[Start of Attachment]

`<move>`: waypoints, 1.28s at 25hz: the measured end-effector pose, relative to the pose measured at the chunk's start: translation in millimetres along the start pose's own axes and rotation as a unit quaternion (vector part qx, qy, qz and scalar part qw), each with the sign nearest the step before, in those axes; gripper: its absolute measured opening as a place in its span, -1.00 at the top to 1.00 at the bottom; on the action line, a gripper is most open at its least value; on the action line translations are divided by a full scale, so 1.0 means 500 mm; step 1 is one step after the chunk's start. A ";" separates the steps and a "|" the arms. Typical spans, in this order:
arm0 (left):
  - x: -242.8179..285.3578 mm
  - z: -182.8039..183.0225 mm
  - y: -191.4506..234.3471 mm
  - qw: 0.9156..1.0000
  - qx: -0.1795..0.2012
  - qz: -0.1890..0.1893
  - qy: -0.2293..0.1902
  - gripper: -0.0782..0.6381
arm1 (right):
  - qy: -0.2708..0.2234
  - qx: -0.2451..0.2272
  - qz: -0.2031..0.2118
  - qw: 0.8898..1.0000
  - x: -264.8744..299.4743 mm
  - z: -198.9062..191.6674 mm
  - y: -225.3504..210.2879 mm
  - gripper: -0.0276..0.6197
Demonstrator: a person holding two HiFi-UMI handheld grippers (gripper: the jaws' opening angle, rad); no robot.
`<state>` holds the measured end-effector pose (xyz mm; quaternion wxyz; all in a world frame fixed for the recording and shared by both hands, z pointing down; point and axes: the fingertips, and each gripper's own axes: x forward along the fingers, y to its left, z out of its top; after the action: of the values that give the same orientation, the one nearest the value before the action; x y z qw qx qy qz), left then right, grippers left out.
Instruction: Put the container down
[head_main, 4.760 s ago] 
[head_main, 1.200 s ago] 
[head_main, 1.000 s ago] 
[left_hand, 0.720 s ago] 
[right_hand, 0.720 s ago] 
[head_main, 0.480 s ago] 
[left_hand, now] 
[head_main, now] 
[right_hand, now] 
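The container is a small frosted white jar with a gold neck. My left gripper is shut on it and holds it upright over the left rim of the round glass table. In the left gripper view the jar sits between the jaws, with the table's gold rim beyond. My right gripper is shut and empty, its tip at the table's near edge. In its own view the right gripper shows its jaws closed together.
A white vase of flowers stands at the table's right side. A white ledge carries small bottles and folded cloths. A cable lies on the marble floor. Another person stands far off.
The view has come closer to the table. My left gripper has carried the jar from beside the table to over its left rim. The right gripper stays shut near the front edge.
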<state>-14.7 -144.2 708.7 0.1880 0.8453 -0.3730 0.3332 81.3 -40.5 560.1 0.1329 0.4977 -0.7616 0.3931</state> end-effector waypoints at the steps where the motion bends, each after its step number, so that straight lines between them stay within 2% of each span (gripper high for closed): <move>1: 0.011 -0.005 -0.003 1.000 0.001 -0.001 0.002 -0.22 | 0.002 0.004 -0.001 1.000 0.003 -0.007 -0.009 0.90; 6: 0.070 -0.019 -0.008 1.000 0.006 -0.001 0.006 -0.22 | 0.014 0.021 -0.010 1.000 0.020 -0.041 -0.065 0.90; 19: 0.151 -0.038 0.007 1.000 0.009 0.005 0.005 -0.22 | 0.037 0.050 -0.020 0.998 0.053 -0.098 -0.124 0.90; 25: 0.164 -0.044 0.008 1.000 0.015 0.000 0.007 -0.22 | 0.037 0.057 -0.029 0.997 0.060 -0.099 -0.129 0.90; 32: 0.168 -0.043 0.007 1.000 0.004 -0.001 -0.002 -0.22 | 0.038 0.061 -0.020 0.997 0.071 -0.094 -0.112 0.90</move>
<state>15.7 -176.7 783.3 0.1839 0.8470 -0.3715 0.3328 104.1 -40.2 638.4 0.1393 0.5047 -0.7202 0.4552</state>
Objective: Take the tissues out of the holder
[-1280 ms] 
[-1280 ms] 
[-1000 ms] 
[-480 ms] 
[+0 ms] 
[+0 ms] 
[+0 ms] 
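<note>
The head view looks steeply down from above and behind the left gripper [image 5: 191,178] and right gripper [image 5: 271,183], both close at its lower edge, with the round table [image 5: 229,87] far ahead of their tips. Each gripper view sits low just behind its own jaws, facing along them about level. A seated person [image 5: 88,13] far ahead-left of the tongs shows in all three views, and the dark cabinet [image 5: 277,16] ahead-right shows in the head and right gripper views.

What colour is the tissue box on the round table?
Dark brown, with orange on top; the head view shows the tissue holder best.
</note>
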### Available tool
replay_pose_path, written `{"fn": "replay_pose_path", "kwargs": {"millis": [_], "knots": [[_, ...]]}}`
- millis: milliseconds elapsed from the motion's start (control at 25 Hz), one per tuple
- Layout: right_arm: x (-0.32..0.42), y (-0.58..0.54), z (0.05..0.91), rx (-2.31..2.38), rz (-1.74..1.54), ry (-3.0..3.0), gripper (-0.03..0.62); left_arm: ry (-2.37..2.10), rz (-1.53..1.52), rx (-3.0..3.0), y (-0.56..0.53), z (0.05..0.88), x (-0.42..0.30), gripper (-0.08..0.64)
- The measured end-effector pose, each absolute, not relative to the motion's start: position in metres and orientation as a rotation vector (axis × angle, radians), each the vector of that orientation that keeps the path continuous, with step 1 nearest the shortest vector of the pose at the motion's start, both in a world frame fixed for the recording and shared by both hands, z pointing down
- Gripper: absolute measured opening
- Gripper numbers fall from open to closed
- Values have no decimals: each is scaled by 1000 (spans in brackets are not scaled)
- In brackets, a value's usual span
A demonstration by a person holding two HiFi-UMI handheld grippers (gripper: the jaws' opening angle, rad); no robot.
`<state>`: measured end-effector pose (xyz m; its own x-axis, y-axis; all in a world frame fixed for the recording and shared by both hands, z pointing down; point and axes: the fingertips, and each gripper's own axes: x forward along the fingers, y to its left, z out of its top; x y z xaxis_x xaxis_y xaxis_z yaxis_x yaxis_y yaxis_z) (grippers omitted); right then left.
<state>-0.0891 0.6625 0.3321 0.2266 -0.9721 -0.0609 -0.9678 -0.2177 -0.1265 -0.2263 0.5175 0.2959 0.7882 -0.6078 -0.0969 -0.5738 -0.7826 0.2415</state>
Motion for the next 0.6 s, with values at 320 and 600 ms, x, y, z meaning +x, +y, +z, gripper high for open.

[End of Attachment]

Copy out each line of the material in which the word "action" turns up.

`<move>`: waypoints, 1.28s at 25hz: the measured end-effector pose, relative to the pose measured at the chunk's start: translation in millimetres along the start pose's own axes and rotation as a unit quaternion (vector part qx, qy, qz and scalar part qw), each with the sign nearest the step before, in those axes; gripper: its absolute measured opening as a place in its span, -1.00 at the top to 1.00 at the bottom; on the action line, a gripper is most open at its least value; on the action line translations are divided by a full scale, so 1.0 means 500 mm; step 1 is one step after the chunk's start. A ";" separates the steps and a "|" the arms. Typical spans, in this order:
`<state>` holds the measured end-effector pose (xyz mm; quaternion wxyz; all in a world frame fixed for the recording and shared by both hands, z pointing down; point and axes: the fingertips, and each gripper's own axes: x forward along the fingers, y to its left, z out of its top; after the action: of the values that give the same orientation, the one nearest the value before the action; x y z qw qx qy qz), left then right, grippers left out.

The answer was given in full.